> _WHAT NEEDS TO BE DONE_
An exact transcript of every entry is required, without any of the pictures.

++++++++++

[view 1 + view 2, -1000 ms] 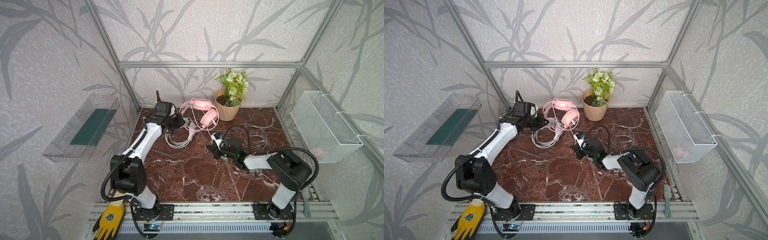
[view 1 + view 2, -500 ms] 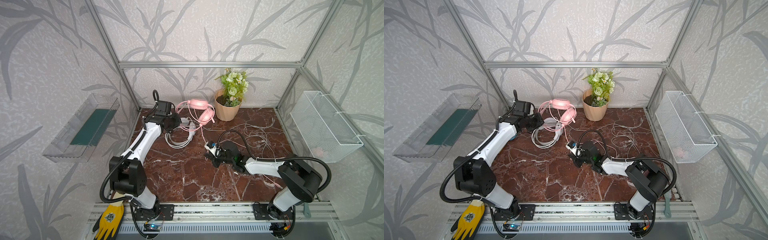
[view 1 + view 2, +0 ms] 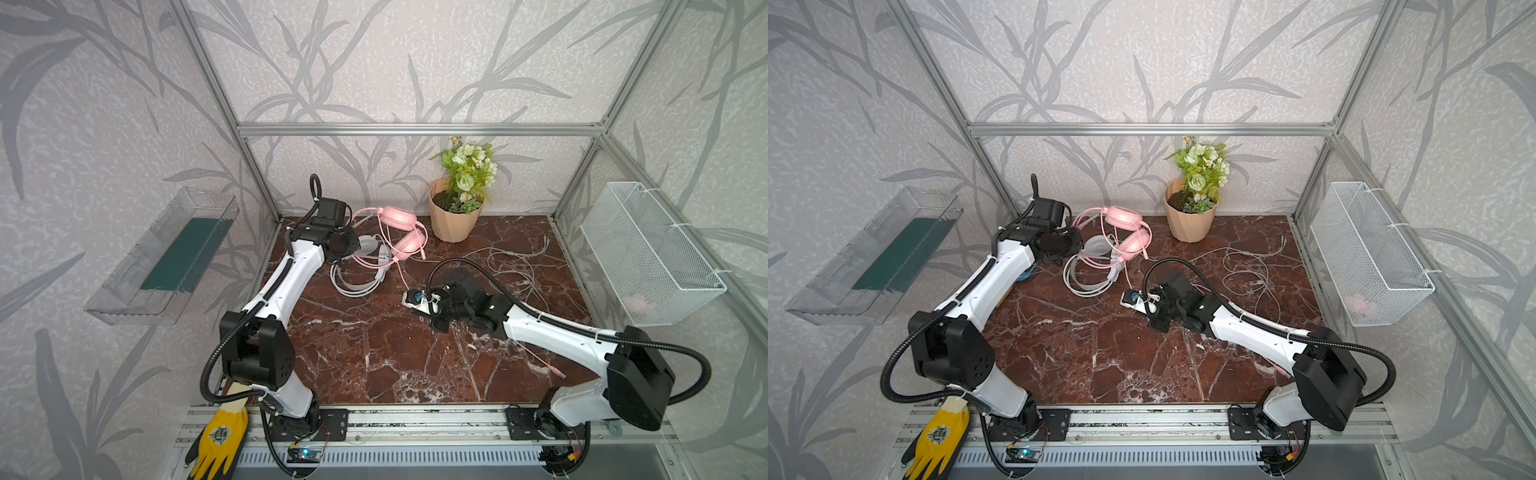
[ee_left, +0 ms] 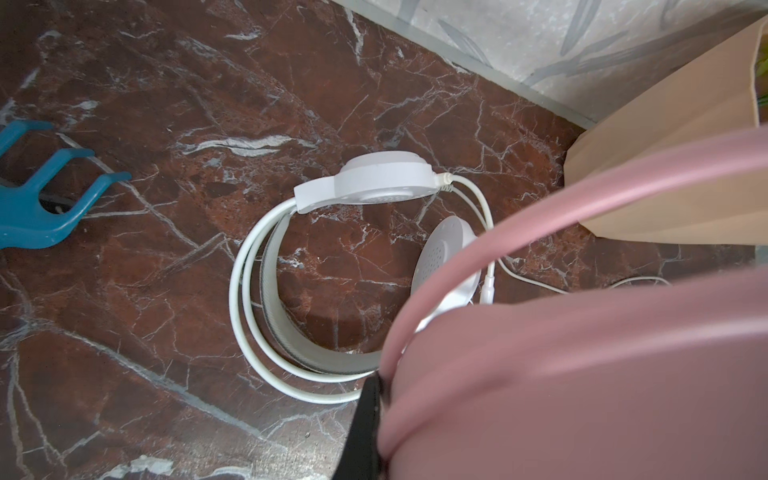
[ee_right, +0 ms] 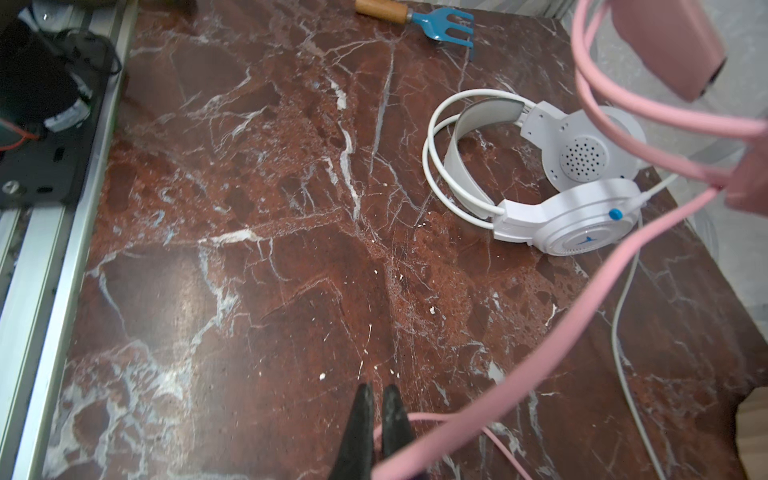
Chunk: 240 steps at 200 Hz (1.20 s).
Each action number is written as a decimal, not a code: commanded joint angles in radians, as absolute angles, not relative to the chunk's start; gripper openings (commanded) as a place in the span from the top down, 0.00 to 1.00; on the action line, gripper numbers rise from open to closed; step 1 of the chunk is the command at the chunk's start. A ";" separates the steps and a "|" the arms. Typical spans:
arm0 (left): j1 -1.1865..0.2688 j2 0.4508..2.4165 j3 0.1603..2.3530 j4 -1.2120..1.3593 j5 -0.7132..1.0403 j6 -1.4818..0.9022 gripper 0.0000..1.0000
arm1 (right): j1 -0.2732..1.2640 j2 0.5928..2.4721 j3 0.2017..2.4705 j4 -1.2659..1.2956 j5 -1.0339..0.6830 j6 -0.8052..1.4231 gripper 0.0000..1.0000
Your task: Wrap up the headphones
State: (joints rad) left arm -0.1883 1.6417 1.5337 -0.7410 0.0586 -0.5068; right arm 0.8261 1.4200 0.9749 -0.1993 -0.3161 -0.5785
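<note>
Left gripper (image 3: 351, 247) clamped on the pink headset (image 3: 399, 216), held above the white headset (image 5: 561, 220), which lies on the table (image 3: 374, 353) at back left. Right gripper (image 5: 378, 388) pinches the pink cable (image 5: 582, 316) mid-table.

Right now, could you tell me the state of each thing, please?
pink headset: held raised
left pincer: shut on pink headset
right pincer: shut on pink cable
pink cable: stretched out to right pincer
white headset: lying on its side, untouched
white cable: loose, unwrapped
</note>
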 commanded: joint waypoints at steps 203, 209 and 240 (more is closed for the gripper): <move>-0.276 1.799 1.688 -0.879 -0.051 -0.228 1.00 | 0.830 1.378 1.325 -0.745 -0.287 -1.137 1.00; -0.278 1.798 1.689 -0.887 -0.051 -0.214 1.00 | 0.822 1.382 1.328 -0.741 -0.279 -1.148 1.00; -0.283 1.798 1.695 -0.914 -0.038 -0.136 1.00 | 0.797 1.395 1.341 -0.710 -0.243 -1.221 1.00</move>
State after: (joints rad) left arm -0.2760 1.8019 1.6505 -0.8833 -0.0761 -0.2153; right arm 0.8131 1.3785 1.3117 -0.7025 -0.2905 -1.1393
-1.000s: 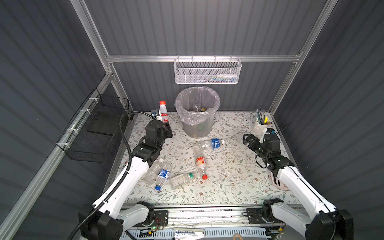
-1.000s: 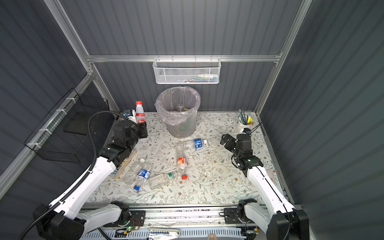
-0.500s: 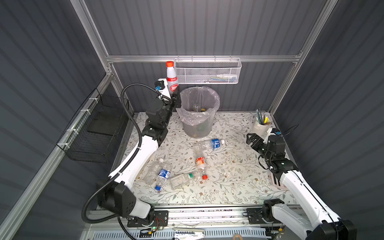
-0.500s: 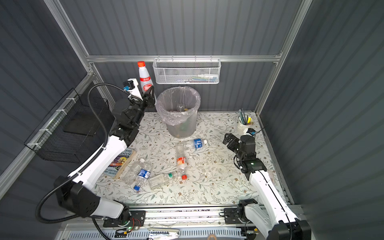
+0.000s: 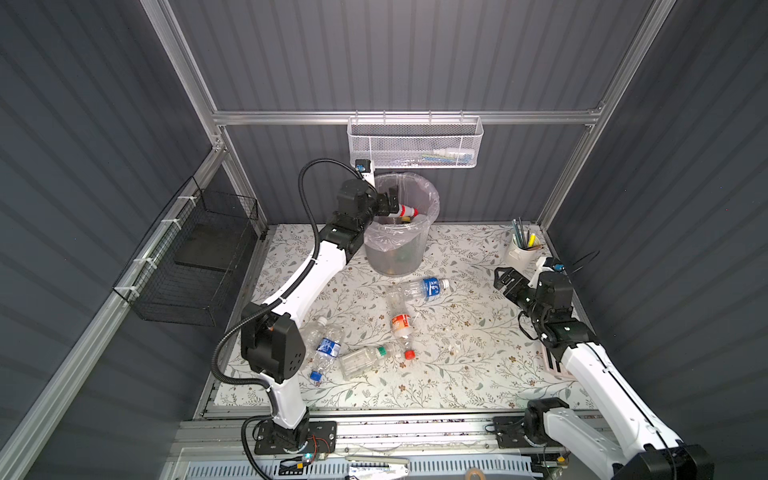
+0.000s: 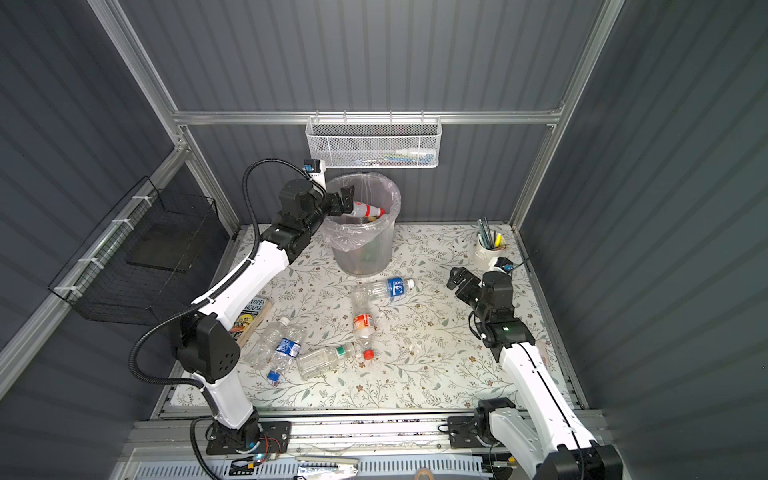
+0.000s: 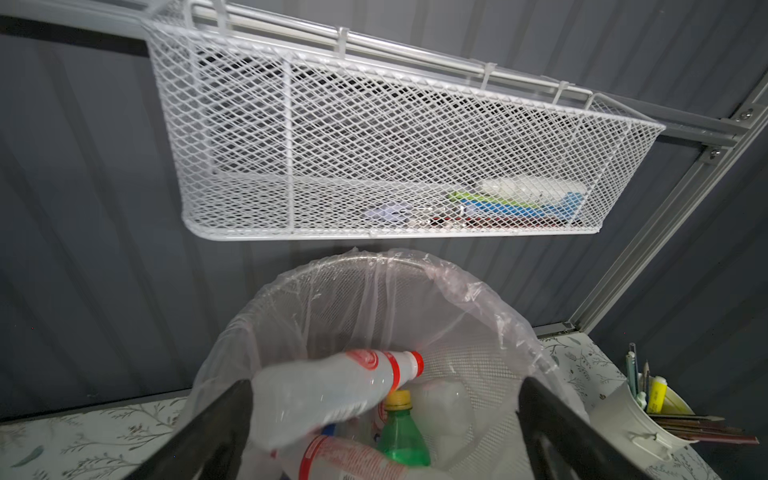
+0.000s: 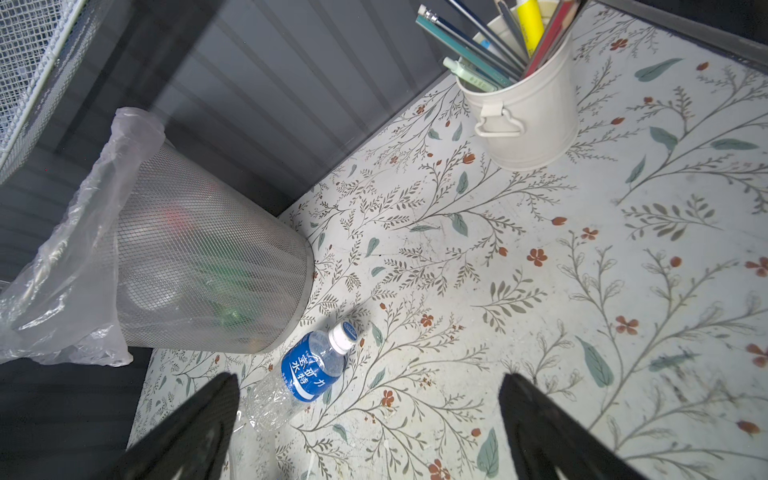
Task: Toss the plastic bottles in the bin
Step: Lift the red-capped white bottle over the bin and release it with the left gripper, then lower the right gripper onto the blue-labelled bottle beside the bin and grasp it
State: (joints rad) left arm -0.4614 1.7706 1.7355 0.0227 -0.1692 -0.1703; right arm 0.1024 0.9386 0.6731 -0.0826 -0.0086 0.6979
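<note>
Left gripper [image 5: 392, 200] hangs at the left side of the rim of the bin [image 5: 432, 198] with its jaws spread wide. The left wrist view shows a white bottle with a red cap [image 7: 332, 388] lying between them over the bin's mouth, cap pointing in toward the far wall of the liner. Its base is right beside one finger [image 7: 216, 424], though whether they touch I cannot tell (nothing clamps it, at any rate). Below it, inside the bin, lie a green bottle with a yellow cap [image 7: 402, 438] and a clear bottle with a red label [image 7: 353, 459]. Right gripper [image 5: 505, 279] hovers over the right of the floral table [image 5: 465, 345], near the white cup of pens [image 5: 520, 253], its jaws likewise wide apart with nothing between them. On the table, a blue-labelled bottle with a white cap [image 5: 424, 287] lies on its side just in front of the bin, and an orange-labelled bottle [image 5: 400, 323] lies nearer the middle. Further forward lie a clear bottle with a green cap [image 5: 362, 359], a small clear bottle with a red cap [image 5: 406, 347], a blue-labelled bottle with a blue cap [image 5: 326, 353] and, just beside that one, a crushed clear bottle [image 5: 309, 330].
</note>
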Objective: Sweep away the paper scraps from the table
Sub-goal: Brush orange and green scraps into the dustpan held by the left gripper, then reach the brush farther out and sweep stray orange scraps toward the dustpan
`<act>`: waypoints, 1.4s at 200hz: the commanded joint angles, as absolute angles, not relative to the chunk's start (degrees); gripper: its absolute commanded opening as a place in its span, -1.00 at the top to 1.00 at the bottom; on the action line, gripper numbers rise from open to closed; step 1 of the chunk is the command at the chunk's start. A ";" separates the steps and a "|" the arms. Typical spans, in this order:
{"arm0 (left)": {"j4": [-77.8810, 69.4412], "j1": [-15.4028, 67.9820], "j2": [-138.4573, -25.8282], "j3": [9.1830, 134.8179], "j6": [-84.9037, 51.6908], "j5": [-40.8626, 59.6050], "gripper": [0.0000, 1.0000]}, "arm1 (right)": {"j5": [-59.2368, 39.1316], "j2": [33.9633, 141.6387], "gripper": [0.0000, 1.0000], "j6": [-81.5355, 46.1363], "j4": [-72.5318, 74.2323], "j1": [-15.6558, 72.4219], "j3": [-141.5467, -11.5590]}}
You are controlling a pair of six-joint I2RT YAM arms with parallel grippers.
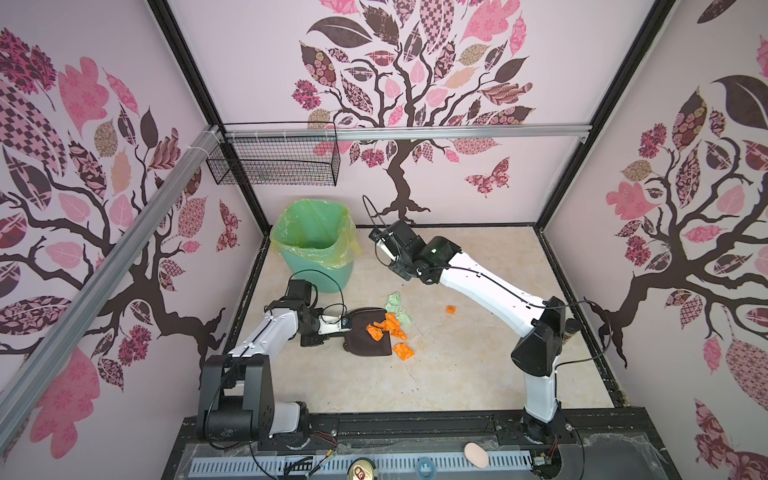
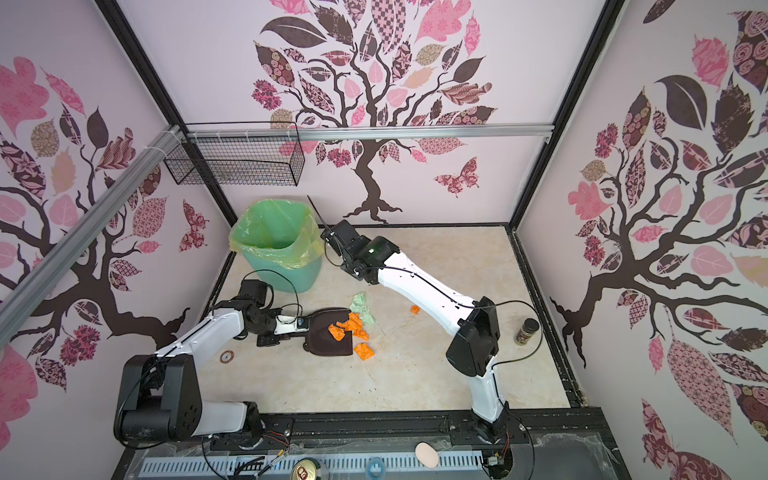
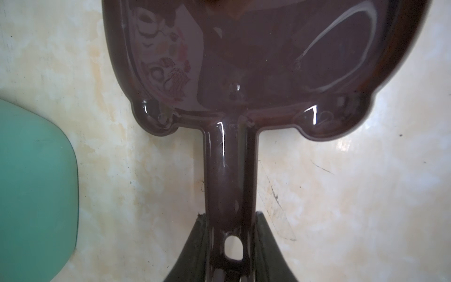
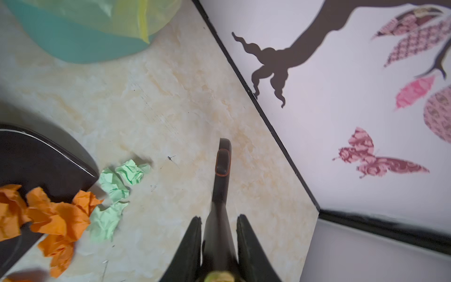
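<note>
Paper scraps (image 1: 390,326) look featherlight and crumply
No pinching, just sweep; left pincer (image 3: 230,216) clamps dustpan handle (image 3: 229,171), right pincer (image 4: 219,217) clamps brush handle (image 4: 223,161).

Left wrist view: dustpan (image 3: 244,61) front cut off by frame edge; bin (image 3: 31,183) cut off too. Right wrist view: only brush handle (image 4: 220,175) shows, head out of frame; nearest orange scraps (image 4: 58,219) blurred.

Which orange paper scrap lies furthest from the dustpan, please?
The small orange scrap alone on the table, right of the pile; the others crowd the dustpan.
</note>
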State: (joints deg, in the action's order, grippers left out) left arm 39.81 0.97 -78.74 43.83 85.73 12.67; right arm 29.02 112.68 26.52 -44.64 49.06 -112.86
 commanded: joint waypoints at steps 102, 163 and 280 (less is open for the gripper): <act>40.62 0.88 -78.82 44.46 85.17 12.44 0.97 | 14.96 117.60 1.00 47.28 -43.00 55.41 -111.12; 40.34 0.88 -79.34 44.43 84.81 12.57 0.97 | 21.31 113.35 1.00 42.10 -53.35 63.17 -108.35; 39.95 0.96 -79.14 43.50 84.73 12.74 0.97 | 46.79 113.64 1.00 -0.70 -82.55 57.10 -131.71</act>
State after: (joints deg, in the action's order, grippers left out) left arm 39.86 0.95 -78.81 43.83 85.36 12.16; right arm 36.97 113.45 19.18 -65.06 63.66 -126.89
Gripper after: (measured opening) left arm 0.264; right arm 0.254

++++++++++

> _OUTPUT OF THE EXERCISE_
[view 1 + view 2, -1000 ms] 
[view 1 + view 2, -500 ms] 
[view 1 + view 2, +0 ms] 
[ee_left, +0 ms] 
[ee_right, +0 ms] 
Chunk: 240 steps at 200 Hz (1.20 s).
Each action number is written as a decimal, not a code: commanded joint angles in radians, as absolute angles, not relative to the chunk's start; gripper openings (commanded) as a place in the span from the top down, 0.00 to 1.00; on the action line, gripper numbers rise from open to closed; step 1 of the chunk is the command at the chunk's start. A ";" separates the steps and a "|" the arms. Typical spans:
arm0 (left): j1 -1.1865..0.2688 j2 0.4508..2.4165 j3 0.1603..2.3530 j4 -1.2120..1.3593 j5 -0.7132..1.0403 j6 -1.4818..0.9022 gripper 0.0000..1.0000
arm1 (right): j1 -0.2732..1.2640 j2 0.5928..2.4721 j3 0.2017..2.4705 j4 -1.2659..1.2956 j5 -1.0339..0.6830 j6 -0.8052..1.4231 gripper 0.0000..1.0000
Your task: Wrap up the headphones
State: (joints rad) left arm -0.1883 1.6417 1.5337 -0.7410 0.0586 -0.5068; right arm 0.8261 1.4200 0.9749 -0.1993 -0.3161 -0.5785
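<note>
Left gripper (image 3: 351, 247) clamped on the pink headset (image 3: 399, 216), held above the white headset (image 5: 561, 220), which lies on the table (image 3: 374, 353) at back left. Right gripper (image 5: 378, 388) pinches the pink cable (image 5: 582, 316) mid-table.

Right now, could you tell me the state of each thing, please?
pink headset: held raised
left pincer: shut on pink headset
right pincer: shut on pink cable
pink cable: stretched out to right pincer
white headset: lying on its side, untouched
white cable: loose, unwrapped
</note>
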 commanded: joint waypoints at steps 203, 209 and 240 (more is closed for the gripper): <move>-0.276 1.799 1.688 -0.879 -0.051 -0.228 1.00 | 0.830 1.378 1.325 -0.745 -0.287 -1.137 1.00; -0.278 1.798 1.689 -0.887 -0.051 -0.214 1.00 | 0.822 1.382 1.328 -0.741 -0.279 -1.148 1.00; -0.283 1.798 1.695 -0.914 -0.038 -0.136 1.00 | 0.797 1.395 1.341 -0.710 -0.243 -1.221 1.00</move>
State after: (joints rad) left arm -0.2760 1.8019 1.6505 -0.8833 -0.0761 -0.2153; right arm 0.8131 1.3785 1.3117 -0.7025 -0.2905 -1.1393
-1.000s: 
-1.000s: 
-0.500s: 
-0.500s: 
+0.000s: 
+0.000s: 
+0.000s: 
+0.000s: 
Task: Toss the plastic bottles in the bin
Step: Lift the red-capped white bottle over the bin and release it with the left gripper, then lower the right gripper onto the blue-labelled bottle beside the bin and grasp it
State: (joints rad) left arm -0.4614 1.7706 1.7355 0.0227 -0.1692 -0.1703; right arm 0.1024 0.9386 0.6731 -0.0826 -0.0086 0.6979
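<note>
Left gripper [image 5: 392, 200] hangs at the left side of the rim of the bin [image 5: 432, 198] with its jaws spread wide. The left wrist view shows a white bottle with a red cap [image 7: 332, 388] lying between them over the bin's mouth, cap pointing in toward the far wall of the liner. Its base is right beside one finger [image 7: 216, 424], though whether they touch I cannot tell (nothing clamps it, at any rate). Below it, inside the bin, lie a green bottle with a yellow cap [image 7: 402, 438] and a clear bottle with a red label [image 7: 353, 459]. Right gripper [image 5: 505, 279] hovers over the right of the floral table [image 5: 465, 345], near the white cup of pens [image 5: 520, 253], its jaws likewise wide apart with nothing between them. On the table, a blue-labelled bottle with a white cap [image 5: 424, 287] lies on its side just in front of the bin, and an orange-labelled bottle [image 5: 400, 323] lies nearer the middle. Further forward lie a clear bottle with a green cap [image 5: 362, 359], a small clear bottle with a red cap [image 5: 406, 347], a blue-labelled bottle with a blue cap [image 5: 326, 353] and, just beside that one, a crushed clear bottle [image 5: 309, 330].
</note>
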Objective: Sweep away the paper scraps from the table
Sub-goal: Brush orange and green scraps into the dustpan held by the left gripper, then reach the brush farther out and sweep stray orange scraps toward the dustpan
`<act>`: waypoints, 1.4s at 200hz: the commanded joint angles, as absolute angles, not relative to the chunk's start (degrees); gripper: its absolute commanded opening as a place in its span, -1.00 at the top to 1.00 at the bottom; on the action line, gripper numbers rise from open to closed; step 1 of the chunk is the command at the chunk's start. A ";" separates the steps and a "|" the arms. Typical spans, in this order:
{"arm0 (left)": {"j4": [-77.8810, 69.4412], "j1": [-15.4028, 67.9820], "j2": [-138.4573, -25.8282], "j3": [9.1830, 134.8179], "j6": [-84.9037, 51.6908], "j5": [-40.8626, 59.6050], "gripper": [0.0000, 1.0000]}, "arm1 (right)": {"j5": [-59.2368, 39.1316], "j2": [33.9633, 141.6387], "gripper": [0.0000, 1.0000], "j6": [-81.5355, 46.1363], "j4": [-72.5318, 74.2323], "j1": [-15.6558, 72.4219], "j3": [-141.5467, -11.5590]}}
You are controlling a pair of six-joint I2RT YAM arms with parallel grippers.
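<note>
Paper scraps (image 1: 390,326) look featherlight and crumply
No pinching, just sweep; left pincer (image 3: 230,216) clamps dustpan handle (image 3: 229,171), right pincer (image 4: 219,217) clamps brush handle (image 4: 223,161).

Left wrist view: dustpan (image 3: 244,61) front cut off by frame edge; bin (image 3: 31,183) cut off too. Right wrist view: only brush handle (image 4: 220,175) shows, head out of frame; nearest orange scraps (image 4: 58,219) blurred.

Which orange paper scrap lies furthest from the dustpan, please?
The small orange scrap alone on the table, right of the pile; the others crowd the dustpan.
</note>
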State: (joints deg, in the action's order, grippers left out) left arm 39.81 0.97 -78.74 43.83 85.73 12.67; right arm 29.02 112.68 26.52 -44.64 49.06 -112.86
 commanded: joint waypoints at steps 102, 163 and 280 (less is open for the gripper): <act>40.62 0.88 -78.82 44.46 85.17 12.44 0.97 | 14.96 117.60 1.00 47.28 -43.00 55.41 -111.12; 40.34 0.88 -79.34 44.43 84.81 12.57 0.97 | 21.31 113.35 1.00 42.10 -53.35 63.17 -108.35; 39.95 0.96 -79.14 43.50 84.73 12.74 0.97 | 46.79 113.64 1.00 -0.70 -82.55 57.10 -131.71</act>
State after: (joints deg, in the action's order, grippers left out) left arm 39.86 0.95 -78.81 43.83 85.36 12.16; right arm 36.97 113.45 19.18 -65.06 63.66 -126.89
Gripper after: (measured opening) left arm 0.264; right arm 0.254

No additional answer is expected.